## Work instruction
How many lines in the data below have the string "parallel"? Reply with the number alone.

## Provided data
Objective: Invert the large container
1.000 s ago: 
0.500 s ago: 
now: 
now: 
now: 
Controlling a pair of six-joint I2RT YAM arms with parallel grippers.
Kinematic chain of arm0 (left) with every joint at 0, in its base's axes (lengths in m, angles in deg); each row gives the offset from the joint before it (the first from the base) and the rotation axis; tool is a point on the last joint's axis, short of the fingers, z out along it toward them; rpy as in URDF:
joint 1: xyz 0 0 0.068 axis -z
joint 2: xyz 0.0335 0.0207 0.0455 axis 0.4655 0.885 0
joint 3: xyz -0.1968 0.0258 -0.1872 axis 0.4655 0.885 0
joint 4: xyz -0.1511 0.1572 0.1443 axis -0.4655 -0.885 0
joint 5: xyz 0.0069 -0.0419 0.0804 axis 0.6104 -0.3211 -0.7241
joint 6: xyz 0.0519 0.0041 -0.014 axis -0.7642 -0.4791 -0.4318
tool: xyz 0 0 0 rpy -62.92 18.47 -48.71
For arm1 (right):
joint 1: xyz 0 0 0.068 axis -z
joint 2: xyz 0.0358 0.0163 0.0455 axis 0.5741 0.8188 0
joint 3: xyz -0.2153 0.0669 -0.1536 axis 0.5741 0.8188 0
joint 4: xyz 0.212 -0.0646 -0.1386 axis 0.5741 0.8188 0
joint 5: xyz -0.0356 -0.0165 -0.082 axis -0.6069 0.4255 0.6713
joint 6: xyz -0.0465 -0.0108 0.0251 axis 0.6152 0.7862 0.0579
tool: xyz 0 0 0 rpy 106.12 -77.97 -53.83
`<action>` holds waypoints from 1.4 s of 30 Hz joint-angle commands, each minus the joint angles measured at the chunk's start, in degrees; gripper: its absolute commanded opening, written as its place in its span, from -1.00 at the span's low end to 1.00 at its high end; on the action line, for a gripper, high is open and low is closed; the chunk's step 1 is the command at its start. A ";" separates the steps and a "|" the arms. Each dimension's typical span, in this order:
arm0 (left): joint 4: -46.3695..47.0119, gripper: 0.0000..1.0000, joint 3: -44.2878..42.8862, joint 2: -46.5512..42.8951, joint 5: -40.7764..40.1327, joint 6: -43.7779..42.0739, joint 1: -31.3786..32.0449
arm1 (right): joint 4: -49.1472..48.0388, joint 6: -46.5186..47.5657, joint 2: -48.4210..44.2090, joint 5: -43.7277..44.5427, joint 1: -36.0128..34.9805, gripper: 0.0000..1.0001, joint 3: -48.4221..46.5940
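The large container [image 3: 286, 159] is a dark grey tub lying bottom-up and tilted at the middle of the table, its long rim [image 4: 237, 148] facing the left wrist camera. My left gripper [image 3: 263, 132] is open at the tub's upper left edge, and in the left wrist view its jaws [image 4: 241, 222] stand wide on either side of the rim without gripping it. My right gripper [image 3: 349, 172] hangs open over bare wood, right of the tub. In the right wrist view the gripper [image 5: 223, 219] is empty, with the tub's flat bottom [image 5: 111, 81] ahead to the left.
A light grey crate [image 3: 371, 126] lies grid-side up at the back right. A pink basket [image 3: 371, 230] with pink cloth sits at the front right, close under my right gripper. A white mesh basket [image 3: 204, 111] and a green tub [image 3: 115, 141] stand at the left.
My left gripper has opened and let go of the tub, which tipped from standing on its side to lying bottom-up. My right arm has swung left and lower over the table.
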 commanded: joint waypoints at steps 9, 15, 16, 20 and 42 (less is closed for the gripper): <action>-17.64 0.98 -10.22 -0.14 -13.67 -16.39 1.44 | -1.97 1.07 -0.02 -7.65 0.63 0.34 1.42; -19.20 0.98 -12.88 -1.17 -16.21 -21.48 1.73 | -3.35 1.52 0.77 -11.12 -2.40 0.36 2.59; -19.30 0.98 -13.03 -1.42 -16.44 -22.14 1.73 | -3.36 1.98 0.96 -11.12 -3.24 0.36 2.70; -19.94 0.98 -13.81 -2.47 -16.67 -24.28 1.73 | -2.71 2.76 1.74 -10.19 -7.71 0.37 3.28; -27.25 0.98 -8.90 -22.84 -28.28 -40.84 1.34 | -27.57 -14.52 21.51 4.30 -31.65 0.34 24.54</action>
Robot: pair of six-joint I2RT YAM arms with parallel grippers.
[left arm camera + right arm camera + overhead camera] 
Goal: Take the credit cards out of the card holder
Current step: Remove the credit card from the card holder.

## Answer area
2